→ Problem requirements: Every line of the material below is to be printed again exactly.
BEGIN
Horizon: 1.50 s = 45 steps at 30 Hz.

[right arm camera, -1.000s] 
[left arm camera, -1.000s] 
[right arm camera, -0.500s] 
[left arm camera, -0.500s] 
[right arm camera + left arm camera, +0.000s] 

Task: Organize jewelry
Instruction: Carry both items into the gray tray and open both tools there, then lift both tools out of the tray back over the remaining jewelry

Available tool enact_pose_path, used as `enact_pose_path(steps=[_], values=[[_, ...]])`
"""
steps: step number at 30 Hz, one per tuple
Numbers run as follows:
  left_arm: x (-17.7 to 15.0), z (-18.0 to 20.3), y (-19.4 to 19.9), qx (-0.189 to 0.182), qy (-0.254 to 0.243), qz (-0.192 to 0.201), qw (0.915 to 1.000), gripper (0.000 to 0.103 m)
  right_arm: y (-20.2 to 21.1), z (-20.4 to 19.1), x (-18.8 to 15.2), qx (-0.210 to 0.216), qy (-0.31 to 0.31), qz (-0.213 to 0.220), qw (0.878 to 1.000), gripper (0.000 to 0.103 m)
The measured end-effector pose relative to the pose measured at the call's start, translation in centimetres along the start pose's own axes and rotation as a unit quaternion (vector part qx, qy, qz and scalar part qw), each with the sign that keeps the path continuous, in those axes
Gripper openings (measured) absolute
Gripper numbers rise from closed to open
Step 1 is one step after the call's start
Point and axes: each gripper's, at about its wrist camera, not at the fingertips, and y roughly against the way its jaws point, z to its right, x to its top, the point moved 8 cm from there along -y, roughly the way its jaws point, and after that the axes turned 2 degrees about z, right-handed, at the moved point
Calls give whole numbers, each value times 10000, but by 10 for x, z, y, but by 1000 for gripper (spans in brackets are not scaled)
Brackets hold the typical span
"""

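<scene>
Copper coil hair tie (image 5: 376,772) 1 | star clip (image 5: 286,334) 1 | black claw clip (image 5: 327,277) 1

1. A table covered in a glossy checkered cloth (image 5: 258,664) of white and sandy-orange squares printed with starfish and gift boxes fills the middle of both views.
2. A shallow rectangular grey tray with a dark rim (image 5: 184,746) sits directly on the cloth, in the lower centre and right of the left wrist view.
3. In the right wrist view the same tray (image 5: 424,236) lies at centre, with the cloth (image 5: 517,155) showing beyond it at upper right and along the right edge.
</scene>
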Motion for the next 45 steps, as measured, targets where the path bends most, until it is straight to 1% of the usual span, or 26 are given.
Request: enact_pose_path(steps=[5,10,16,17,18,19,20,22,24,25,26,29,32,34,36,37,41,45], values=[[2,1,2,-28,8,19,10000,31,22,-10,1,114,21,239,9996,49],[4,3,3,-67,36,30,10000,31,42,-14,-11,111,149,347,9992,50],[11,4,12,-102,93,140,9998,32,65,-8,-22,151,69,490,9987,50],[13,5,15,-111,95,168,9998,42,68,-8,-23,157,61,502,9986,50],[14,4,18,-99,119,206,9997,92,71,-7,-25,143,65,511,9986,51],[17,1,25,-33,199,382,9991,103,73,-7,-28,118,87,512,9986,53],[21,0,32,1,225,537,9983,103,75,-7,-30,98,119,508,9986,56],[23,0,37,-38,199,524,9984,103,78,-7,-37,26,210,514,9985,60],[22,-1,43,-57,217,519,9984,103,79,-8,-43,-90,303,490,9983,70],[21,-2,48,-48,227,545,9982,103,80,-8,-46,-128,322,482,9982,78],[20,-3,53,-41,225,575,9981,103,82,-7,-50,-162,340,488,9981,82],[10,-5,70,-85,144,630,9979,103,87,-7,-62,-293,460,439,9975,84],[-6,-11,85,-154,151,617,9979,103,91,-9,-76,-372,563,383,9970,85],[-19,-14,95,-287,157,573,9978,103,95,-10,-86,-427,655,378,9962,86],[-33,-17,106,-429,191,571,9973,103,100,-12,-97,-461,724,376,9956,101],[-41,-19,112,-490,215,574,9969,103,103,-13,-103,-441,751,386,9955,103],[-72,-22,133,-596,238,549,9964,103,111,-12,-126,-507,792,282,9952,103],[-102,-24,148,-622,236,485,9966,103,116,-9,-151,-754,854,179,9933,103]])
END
→ Response to this task:
Horizon: 1.50 s = 45 steps at 30 Hz.

[right arm camera, -1.000s] 
[left arm camera, -1.000s] 
[right arm camera, -0.500s] 
[left arm camera, -0.500s] 
[right arm camera + left arm camera, +0.000s] 

Task: Organize jewelry
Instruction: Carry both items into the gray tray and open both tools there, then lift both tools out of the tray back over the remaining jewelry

Available tool enact_pose_path, used as `enact_pose_path(steps=[_], values=[[_, ...]])`
"""
steps: step number at 30 Hz, one per tuple
Numbers run as follows:
  left_arm: x (-17.7 to 15.0), z (-18.0 to 20.3), y (-19.4 to 19.9), qx (-0.189 to 0.182), qy (-0.254 to 0.243), qz (-0.192 to 0.201), qw (0.915 to 1.000), gripper (0.000 to 0.103 m)
  right_arm: y (-20.2 to 21.1), z (-20.4 to 19.1), x (-18.8 to 15.2), qx (-0.210 to 0.216), qy (-0.31 to 0.31), qz (-0.213 to 0.220), qw (0.878 to 1.000), gripper (0.000 to 0.103 m)
The measured end-effector pose relative to the pose measured at the call's start, translation in centimetres along the start pose's own axes and rotation as a unit quaternion (vector part qx, qy, qz and scalar part qw), each with the sign that keeps the path continuous, in those axes
Gripper openings (measured) absolute
Gripper numbers rise from closed to open
Step 1 is one step after the call's start
Point and axes: each gripper's, at about its wrist camera, not at the fingertips, and y roughly against the way its jaws point, z to its right, x to its top, the point moved 8 cm from there along -y, roughly the way its jaws point, and after that the axes turned 2 degrees about z, right-handed, at the moved point
Calls give whole numbers, each value times 10000, but by 10 for x, z, y, but by 1000 for gripper (spans in brackets are not scaled)
Brackets hold the typical span
"""

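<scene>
Copper coil hair tie (image 5: 376,772) 1 | star clip (image 5: 286,334) 1 | black claw clip (image 5: 327,277) 1

1. A table covered in a glossy checkered cloth (image 5: 258,664) of white and sandy-orange squares printed with starfish and gift boxes fills the middle of both views.
2. A shallow rectangular grey tray with a dark rim (image 5: 184,746) sits directly on the cloth, in the lower centre and right of the left wrist view.
3. In the right wrist view the same tray (image 5: 424,236) lies at centre, with the cloth (image 5: 517,155) showing beyond it at upper right and along the right edge.
</scene>
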Motion for the next 45 steps, as measured, targets where the path bends most, until it is straight to 1% of the usual span, or 26 are given.
Request: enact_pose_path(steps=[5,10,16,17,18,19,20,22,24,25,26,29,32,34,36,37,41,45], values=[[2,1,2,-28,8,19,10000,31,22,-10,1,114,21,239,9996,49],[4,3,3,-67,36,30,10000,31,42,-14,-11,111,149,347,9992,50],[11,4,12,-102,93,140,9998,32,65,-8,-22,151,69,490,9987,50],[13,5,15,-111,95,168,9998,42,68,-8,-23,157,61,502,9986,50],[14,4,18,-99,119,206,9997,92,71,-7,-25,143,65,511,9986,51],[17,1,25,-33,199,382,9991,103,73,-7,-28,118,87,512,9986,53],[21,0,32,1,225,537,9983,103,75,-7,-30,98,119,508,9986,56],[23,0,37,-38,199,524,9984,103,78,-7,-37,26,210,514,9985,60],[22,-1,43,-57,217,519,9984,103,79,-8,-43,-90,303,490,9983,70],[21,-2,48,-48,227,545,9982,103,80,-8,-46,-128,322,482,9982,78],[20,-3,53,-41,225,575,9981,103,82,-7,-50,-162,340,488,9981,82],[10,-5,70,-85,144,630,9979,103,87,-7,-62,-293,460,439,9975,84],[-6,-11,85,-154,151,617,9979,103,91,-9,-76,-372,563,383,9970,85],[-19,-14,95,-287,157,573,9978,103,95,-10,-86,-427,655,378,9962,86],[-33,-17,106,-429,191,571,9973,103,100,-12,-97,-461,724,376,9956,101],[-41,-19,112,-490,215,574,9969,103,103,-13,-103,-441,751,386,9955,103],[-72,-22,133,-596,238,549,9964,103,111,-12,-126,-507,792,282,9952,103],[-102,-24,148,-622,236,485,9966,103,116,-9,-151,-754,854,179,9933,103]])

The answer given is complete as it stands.